### EXERCISE PROMPT
Your output must be the lines below from the line containing "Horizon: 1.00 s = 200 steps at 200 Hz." to the line containing "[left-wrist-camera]", both lines included, reproduced exactly and without pictures.

*** RECORDS SHOWN Section Begins ***

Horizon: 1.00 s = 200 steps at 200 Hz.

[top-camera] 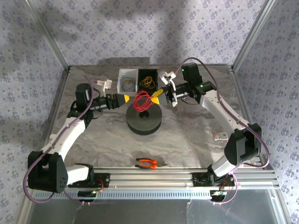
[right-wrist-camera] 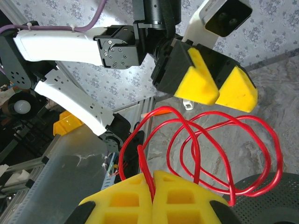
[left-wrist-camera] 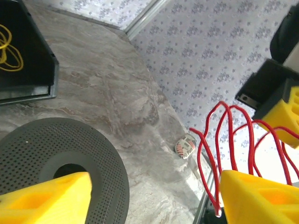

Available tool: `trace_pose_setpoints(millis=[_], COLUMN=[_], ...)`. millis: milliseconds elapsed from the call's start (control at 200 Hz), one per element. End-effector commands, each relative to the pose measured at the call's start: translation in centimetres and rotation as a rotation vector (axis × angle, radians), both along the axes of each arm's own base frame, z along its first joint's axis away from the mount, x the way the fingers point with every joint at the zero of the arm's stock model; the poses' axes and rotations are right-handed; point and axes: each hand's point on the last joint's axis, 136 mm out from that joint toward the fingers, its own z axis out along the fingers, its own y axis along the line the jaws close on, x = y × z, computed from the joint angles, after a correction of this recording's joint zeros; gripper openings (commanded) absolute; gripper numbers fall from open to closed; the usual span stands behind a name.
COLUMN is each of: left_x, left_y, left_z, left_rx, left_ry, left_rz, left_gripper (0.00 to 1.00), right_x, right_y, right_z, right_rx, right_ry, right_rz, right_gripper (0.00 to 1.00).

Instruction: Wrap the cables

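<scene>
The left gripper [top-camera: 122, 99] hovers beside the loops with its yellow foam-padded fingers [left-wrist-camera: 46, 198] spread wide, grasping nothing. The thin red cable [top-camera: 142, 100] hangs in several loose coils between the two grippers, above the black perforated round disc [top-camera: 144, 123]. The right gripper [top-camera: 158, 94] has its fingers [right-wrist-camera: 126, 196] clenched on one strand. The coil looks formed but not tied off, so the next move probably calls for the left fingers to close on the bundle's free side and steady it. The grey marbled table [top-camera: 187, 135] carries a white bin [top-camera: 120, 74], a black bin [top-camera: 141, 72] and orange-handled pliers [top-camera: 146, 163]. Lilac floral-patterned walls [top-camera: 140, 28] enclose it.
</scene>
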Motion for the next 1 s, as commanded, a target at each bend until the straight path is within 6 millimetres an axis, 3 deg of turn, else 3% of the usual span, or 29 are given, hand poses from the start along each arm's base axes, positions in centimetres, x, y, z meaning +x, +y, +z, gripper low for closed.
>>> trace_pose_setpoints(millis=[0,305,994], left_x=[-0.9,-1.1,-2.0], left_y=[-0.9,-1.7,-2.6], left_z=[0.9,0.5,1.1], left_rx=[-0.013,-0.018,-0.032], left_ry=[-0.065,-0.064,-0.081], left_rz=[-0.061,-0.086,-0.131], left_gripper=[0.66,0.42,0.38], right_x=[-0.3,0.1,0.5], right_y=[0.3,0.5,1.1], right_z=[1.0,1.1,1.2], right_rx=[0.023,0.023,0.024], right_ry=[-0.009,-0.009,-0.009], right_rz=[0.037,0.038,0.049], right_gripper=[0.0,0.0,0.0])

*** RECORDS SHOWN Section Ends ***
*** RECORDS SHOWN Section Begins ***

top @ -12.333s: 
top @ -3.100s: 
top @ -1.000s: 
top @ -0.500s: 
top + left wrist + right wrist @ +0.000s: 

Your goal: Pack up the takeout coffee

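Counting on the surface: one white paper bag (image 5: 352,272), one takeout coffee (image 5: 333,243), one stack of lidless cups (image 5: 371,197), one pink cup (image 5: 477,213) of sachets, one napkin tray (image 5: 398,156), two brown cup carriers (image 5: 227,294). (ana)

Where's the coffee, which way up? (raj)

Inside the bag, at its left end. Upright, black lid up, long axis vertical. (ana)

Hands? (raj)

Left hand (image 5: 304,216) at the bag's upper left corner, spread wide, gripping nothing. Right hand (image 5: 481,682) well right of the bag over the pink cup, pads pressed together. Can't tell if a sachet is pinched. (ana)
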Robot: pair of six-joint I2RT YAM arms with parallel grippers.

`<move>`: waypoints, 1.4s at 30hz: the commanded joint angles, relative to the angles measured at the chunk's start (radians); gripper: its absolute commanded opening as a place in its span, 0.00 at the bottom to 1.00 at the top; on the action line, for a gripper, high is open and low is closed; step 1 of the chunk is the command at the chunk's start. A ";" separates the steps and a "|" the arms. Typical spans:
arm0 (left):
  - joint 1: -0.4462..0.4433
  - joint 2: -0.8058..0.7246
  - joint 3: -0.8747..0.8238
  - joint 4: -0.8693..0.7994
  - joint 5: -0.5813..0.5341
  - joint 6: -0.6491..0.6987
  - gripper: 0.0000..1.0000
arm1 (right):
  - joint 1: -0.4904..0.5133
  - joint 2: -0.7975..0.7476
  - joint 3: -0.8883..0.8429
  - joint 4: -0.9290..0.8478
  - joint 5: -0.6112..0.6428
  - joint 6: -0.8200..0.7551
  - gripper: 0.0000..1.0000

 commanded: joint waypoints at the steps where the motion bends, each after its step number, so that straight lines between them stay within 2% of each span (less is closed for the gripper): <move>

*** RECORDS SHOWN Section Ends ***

### ANSWER BELOW
Horizon: 1.00 s = 200 steps at 200 Hz.

[top-camera] 
[right-wrist-camera] 
[left-wrist-camera] 

The exercise was worked through completely.